Exercise aim: Print, exactly as they appear in the listing below, the lines from the line with "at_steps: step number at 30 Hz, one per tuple" to the line with "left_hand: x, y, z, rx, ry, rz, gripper", with both end lines kept.
=== Exercise data ===
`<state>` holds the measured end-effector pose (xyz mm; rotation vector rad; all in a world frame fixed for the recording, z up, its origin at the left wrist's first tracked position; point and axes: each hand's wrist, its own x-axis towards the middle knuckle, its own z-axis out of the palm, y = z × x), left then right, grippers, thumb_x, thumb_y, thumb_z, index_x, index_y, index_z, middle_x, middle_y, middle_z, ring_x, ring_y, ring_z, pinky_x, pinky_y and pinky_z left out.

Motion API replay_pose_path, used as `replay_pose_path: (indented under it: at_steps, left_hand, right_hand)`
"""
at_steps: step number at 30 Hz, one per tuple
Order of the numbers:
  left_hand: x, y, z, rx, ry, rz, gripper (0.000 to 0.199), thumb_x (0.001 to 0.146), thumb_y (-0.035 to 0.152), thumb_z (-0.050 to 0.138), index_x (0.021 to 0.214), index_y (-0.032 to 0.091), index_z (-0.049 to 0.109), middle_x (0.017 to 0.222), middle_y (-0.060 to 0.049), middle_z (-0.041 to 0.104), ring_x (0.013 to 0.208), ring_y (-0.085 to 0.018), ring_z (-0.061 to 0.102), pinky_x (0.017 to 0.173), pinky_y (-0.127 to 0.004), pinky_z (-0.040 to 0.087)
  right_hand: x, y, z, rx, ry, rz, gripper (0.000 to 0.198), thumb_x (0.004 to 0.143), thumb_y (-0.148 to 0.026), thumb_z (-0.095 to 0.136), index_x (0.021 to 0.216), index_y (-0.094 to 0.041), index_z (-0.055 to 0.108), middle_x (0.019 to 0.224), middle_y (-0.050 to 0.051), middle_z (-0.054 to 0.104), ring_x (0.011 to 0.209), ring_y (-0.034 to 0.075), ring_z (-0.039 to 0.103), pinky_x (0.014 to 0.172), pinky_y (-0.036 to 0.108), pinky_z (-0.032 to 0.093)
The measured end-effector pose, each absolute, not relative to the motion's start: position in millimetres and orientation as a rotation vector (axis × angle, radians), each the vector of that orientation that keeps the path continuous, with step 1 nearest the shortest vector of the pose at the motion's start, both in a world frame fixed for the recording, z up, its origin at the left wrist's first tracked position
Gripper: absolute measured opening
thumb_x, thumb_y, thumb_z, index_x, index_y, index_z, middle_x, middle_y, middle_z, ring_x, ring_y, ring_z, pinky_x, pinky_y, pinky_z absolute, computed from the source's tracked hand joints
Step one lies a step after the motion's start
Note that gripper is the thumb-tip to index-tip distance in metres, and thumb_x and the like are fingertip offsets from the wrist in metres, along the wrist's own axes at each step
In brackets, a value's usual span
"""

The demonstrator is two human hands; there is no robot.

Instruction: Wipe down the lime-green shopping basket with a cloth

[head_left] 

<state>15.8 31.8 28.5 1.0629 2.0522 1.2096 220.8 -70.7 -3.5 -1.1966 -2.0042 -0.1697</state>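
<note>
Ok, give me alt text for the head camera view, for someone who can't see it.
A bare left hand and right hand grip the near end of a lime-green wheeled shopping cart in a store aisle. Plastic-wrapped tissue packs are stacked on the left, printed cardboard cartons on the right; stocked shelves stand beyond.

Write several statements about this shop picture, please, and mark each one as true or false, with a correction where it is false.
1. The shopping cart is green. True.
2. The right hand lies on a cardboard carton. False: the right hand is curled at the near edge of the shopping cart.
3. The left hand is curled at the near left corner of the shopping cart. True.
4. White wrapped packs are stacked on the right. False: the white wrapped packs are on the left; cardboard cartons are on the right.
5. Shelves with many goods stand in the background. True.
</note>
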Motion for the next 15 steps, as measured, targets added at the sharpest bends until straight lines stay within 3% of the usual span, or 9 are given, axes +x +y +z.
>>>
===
Your response:
at_steps: step number at 30 Hz, one per tuple
Order of the numbers:
  left_hand: x, y, z, rx, ry, rz, gripper (0.000 to 0.199), thumb_x (0.001 to 0.146), thumb_y (-0.035 to 0.152), thumb_z (-0.050 to 0.138), index_x (0.021 to 0.214), index_y (-0.032 to 0.091), index_z (-0.049 to 0.109), middle_x (0.017 to 0.222), middle_y (-0.060 to 0.049), middle_z (-0.041 to 0.104), ring_x (0.013 to 0.208), ring_y (-0.085 to 0.018), ring_z (-0.061 to 0.102), pinky_x (0.017 to 0.173), pinky_y (-0.127 to 0.004), pinky_z (-0.040 to 0.087)

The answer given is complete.